“爱信不信。”李景懒得理他,嫌弃地拍掉了他搭在自己肩上的手。
“行行行,不逗你了。”宋颜真抿了口酒,视线在四周扫了一圈,有些疑惑,“不过,今天太阳打西边出来了?怎么就你一个人?你家那位贴身保镖呢?平时不是恨不得把你拴裤腰带上吗?”

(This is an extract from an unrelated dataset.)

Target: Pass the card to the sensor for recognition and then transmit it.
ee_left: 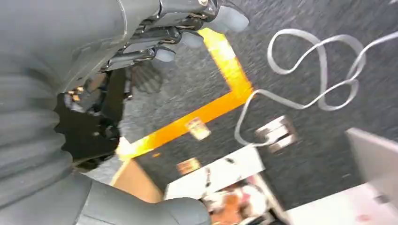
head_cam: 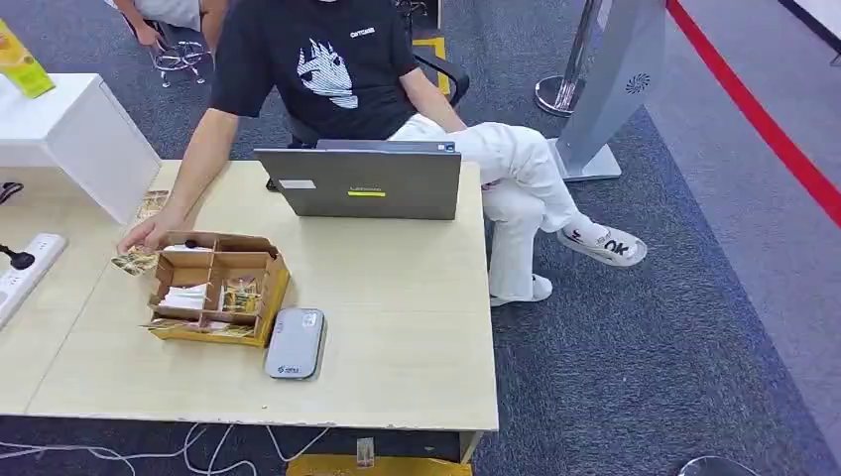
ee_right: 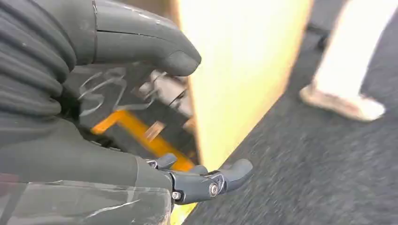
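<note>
A compartmented brown cardboard box is set on the pale wooden table; white packets and patterned cards are held in its sections, and a grey rounded sensor pad lies just beside it. A patterned card is held by a person's hand at the box's far-left corner. The left hand and right hand are seen over carpet, fingers apart, nothing held.

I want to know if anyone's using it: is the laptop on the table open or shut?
Open. The laptop has its lid raised upright, its back facing the camera, toward the seated person; its screen is hidden.
</note>
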Available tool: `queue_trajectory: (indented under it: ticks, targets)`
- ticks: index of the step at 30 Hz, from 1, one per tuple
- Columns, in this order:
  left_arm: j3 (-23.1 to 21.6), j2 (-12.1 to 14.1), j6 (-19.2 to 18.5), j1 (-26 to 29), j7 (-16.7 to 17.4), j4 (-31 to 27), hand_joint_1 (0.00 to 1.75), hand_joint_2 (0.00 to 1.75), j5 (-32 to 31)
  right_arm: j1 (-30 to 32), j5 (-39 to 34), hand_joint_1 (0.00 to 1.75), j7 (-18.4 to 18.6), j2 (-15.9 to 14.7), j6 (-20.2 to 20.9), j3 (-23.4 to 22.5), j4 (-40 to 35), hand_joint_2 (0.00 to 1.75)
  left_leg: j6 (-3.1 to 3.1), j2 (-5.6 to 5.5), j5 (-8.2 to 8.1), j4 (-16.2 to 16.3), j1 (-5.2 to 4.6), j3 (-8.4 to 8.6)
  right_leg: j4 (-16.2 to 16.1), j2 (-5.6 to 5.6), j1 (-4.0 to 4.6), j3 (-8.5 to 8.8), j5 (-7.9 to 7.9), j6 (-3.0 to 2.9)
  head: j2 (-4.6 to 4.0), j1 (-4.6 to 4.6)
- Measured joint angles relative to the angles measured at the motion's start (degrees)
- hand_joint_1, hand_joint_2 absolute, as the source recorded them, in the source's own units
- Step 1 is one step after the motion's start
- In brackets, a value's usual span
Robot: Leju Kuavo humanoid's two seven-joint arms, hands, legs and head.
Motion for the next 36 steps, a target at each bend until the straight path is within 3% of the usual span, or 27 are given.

提到余久山,李景的脸色肉眼可见地沉了下来。他沉默了片刻,才冷冷地开口:
“关你屁事。管好你自己,少打听。”
事实上,原本今天他们是约好了一起出来的。可临出门前,余久山接到了一个电话。
计划赶不过变化,余久山被他父亲以强硬的口吻要求命令马上回主宅,看样子不是小事,李景也非常识时务的没有无理取闹。
而余家主宅,三楼书房。空气沉闷得仿佛凝固,只有墙上的挂钟发出单调的“滴答”声。
父子二人相对而坐。
良久都没有说话,让本就庄严肃静的书房,气氛显得更加沉闷。
曾几何时,在这间象征着余家最高权力的书房里,余久山是没有资格坐下的。他只能如同影子一样,垂手站立在一侧,聆听父亲的训示。但现在,他靠在椅背上,双腿交叠,神色淡漠地扫了一眼对面那人。
“有话直说。我的时间很宝贵,没空在这儿跟你耗。”
“没空?”余华姚冷笑一声,猛地拍了一下桌子,震得茶杯盖子叮当作响,“你没空听我说话,倒是有空陪李家那小子玩过家家?”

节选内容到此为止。